* _About this exercise_: Go to the line containing "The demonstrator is" in the listing below. Output that line and each later one exactly.

* _Data provided_:
____
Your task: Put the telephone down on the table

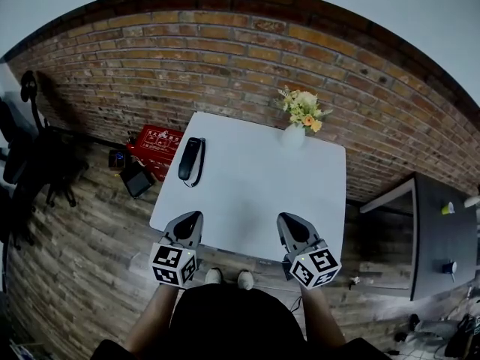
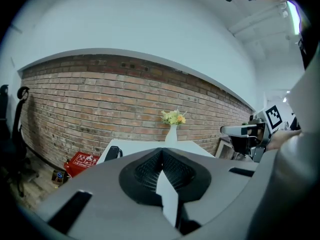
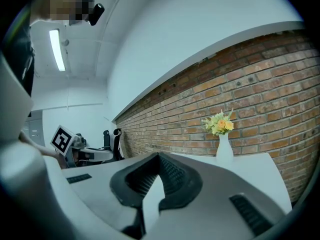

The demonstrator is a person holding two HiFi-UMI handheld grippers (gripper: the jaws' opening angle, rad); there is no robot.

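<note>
Brick wall (image 1: 225, 58) in red-brown courses ran behind a white square table (image 1: 255, 193) that stood on a worn wooden floor. The telephone (image 1: 190, 160), a dark handset with its cord looped beside it, lay flat on the table near the far left edge, apart from both grippers. A white vase of yellow flowers (image 1: 300, 118) stood at the back edge, well clear of the handset. The left gripper (image 1: 187, 222) and the right gripper (image 1: 289, 222) were held low over the near edge of the table, side by side. Each had its jaws pressed together with nothing between them, so neither claw held anything. Judging by this, the handset was already set down and the grippers sat in a resting pose near the person's body. A red box (image 1: 156, 147) on the floor left of the table bore white writing too small to read. The cubes on the grippers showed black-and-white square markers but no words. No brand could be made out on the telephone.
</note>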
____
* _Answer area_:
The demonstrator is a person holding two HiFi-UMI handheld grippers (gripper: the jaws' opening angle, rad); there is no robot.

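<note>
Brick wall (image 1: 225, 58) in red-brown courses ran behind a white square table (image 1: 255, 193) that stood on a worn wooden floor. The telephone (image 1: 190, 160), a dark handset with its cord looped beside it, lay flat on the table near the far left edge, apart from both grippers. A white vase of yellow flowers (image 1: 300, 118) stood at the back edge, well clear of the handset. The left gripper (image 1: 187, 222) and the right gripper (image 1: 289, 222) were held low over the near edge of the table, side by side. Each had its jaws pressed together with nothing between them, so neither claw held anything. Judging by this, the handset was already set down and the grippers sat in a resting pose near the person's body. A red box (image 1: 156, 147) on the floor left of the table bore white writing too small to read. The cubes on the grippers showed black-and-white square markers but no words. No brand could be made out on the telephone.
</note>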

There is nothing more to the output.